As one type of the capacitive touch panels, projected capacitive touch panels are known (for example, Japanese Patent Application Laid-Open No. 2012-103761). A projected capacitive touch panel as disclosed in Japanese Patent Application Laid-Open No. 2012-103761 can detect a touch even when a glass plate, which has a thickness of about several millimeters, covers the front surface of a touch screen incorporating a touch sensor. Such a projected capacitive touch panel is capable of including a protective plate on the front surface of a touch screen, and thus excels in durability. In addition, even when a user wearing gloves touches a screen, a projected capacitive touch panel can detect a touch. Moreover, without movable portions, a projected capacitive touch panel has a long service life, since potential problems caused by movable portions can be avoided.
A projected capacitive touch panel includes, for example, a first series of conductive elements formed on a thin dielectric film and a second series of conductive elements formed above the first series of conductive elements through an insulation film as detection wirings for detecting a capacitance.

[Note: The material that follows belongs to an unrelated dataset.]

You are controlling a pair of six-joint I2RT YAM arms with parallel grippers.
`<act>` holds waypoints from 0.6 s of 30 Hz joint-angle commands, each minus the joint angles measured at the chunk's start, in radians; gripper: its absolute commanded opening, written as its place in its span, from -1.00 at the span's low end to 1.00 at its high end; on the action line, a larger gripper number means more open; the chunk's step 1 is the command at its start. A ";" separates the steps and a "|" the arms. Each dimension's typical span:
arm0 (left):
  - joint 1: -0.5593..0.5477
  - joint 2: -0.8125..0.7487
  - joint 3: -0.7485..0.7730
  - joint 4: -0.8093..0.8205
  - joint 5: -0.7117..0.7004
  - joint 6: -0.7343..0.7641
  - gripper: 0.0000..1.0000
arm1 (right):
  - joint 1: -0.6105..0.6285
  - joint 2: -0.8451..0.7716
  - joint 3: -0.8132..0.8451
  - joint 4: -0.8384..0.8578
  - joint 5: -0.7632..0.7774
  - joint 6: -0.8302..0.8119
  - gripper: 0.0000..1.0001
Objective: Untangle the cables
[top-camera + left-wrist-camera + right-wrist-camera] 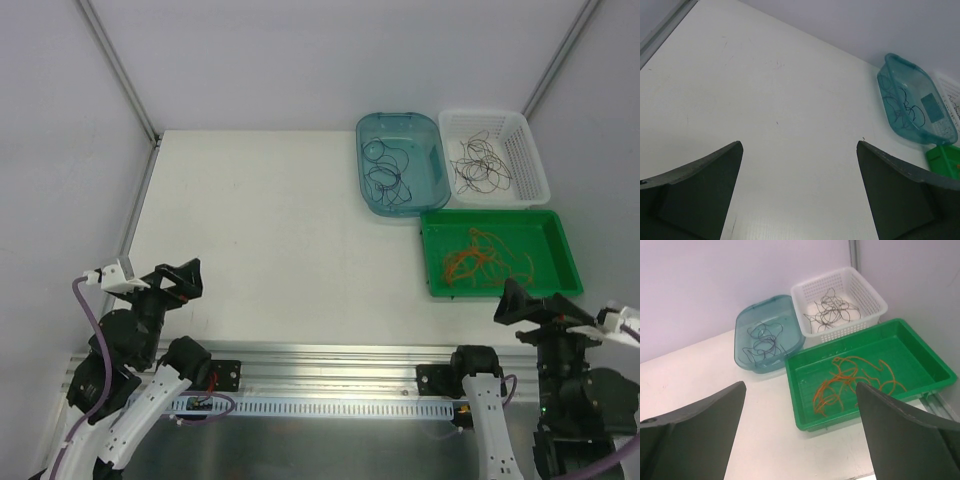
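Note:
The orange-red cables [480, 257] lie in loops in the green tray [436, 281], also in the right wrist view [850, 380]. The dark purple cables [385, 172] lie in the teal tub [425, 127], seen too in the right wrist view [762, 340] and the left wrist view [902, 105]. The black cables [478, 165] lie bunched in the white basket [530, 160], also in the right wrist view [832, 310]. My left gripper [182, 278] is open and empty at the table's near left. My right gripper [535, 305] is open and empty, just in front of the green tray.
The three containers stand together at the back right of the white table [280, 230]. A metal rail [330, 355] runs along the near edge. Enclosure walls and frame posts [115, 70] close in the sides and back.

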 commanded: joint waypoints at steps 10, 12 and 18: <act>0.011 -0.105 -0.046 -0.038 -0.038 0.012 0.98 | 0.062 -0.321 -0.199 -0.032 0.022 -0.167 0.93; 0.011 -0.102 -0.046 -0.040 -0.028 0.012 0.98 | 0.062 -0.328 -0.213 -0.038 0.026 -0.165 0.93; 0.011 -0.096 -0.047 -0.044 -0.048 0.014 0.98 | 0.063 -0.333 -0.212 -0.046 0.066 -0.173 0.93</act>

The first and second series of conductive elements form a plurality of intersections without electrically contacting with each other.
According to a structure disclosed in Japanese Unexamined Patent Application Publication (Translation of PCT Application) No. H09-511086 (1997), a detection circuit detects a capacitance formed between an indicator, such as a finger, and the first series of conductive elements and second series of conductive elements, which are detection wirings, to determine the position coordinates of a position touched by the indicator. Such a method of detecting the position coordinates is generally called a self-capacitance system.

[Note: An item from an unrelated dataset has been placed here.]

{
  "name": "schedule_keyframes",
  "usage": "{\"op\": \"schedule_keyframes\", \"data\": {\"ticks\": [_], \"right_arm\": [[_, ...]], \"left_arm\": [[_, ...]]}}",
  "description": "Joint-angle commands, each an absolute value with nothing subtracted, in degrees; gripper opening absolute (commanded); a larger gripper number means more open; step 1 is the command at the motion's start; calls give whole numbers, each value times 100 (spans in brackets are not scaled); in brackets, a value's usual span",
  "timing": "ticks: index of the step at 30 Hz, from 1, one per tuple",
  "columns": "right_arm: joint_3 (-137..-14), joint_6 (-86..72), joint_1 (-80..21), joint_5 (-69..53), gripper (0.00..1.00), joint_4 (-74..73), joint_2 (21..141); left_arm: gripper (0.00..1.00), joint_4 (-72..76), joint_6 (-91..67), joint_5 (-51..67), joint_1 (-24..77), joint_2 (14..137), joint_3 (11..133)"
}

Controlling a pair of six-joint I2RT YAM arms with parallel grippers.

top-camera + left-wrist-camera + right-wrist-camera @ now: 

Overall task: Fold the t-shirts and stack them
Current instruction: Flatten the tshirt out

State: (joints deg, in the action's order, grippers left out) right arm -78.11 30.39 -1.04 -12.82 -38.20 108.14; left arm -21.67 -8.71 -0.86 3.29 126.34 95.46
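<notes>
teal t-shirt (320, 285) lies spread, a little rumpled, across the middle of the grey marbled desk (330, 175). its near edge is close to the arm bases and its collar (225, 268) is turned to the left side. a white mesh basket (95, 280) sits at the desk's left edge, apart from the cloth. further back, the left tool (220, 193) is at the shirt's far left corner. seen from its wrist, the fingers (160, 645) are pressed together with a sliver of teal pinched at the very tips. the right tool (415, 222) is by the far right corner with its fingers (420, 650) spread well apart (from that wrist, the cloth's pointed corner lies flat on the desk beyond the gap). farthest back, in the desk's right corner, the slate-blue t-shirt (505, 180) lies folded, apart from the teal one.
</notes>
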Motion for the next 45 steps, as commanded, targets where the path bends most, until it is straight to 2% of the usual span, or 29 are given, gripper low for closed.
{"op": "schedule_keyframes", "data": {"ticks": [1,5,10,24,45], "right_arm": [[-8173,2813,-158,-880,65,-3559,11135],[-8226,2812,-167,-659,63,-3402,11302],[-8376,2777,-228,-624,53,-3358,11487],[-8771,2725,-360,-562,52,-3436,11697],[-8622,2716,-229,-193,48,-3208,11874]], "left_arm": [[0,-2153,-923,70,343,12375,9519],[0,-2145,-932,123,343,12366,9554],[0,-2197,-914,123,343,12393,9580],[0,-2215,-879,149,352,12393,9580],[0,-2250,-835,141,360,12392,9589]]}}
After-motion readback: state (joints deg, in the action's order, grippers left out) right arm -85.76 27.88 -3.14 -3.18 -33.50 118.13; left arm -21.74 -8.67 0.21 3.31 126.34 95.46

For example, a change in a mutual capacitance, specifically, a change in an electric field between a plurality of row wirings extending in a row direction, which form first electrodes, and a plurality of column wirings extending in a column direction, which form second wirings is detected to determine the position coordinates of the touched position (see Japanese Unexamined Patent Application Publication (Translation of PCT Application) No. 2003-526831, for example). Such a detection method is generally called a mutual-capacitance system.
In either of the above self-capacitance system and mutual-capacitance system, a method is generally employed in which when a planar region (detection cell) divided into a grid pattern by the row wirings and the column wirings is touched by an indicator such as a finger, the position coordinates of the touched position are determined based on a balance between a detection value of the touched detection cell (sensor block) and a detection value of a detection cell near the sensor block.

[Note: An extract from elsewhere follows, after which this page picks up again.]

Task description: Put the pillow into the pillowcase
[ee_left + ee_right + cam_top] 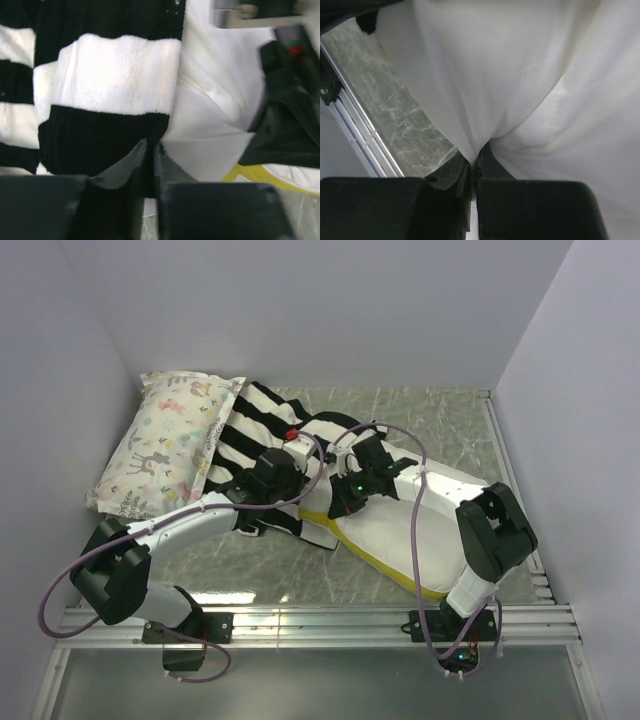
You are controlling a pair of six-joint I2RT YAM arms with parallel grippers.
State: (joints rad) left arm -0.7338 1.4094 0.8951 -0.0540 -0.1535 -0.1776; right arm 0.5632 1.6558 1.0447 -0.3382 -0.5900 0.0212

Sensor capacitors are generally formed by row-direction wirings and column-direction wirings. It is ideal that sensor capacitors are formed such that electrostatic capacitance values of all pairs of sensor capacitors are equal to each other in a state in which no physical quantity acts on the sensor capacitors. However, when a touch panel is used in combination with a display module, such as a liquid crystal display (LCD), a parasitic capacitance is excessively formed between lead lines outside the touch screen and a display module such as an LCD, and thus an offset occurs in an electrostatic capacitance of the sensor capacitors even in a state in which no physical quantity acts on the touch screen.
Specifically, when a touch panel is mounted on an LCD having a front frame, capacitive coupling between the outermost one of lead lines, which surround the outer periphery of a detection area, and the front frame becomes larger than capacitive coupling between the other lead lines and the front frame, and thus an offset occurs in an electrostatic capacitance of the sensor capacitors. As a result, a dynamic range of a controller (a circuit that performs detection of a touch capacitance of each detection wiring, and the like) commonly connected to the lead lines is entirely reduced, and thus detection sensitivity of the detection wiring connected to the outermost lead line having a capacitance larger than the other lead lines may be degraded or disabled.
It is hard to distinguish between an offset of the electrostatic capacitance described above and a difference of the electrostatic capacitance caused by an action of a physical quantity in the output voltage of a projected capacitive touch screen, and this causes a detection error of a physical quantity.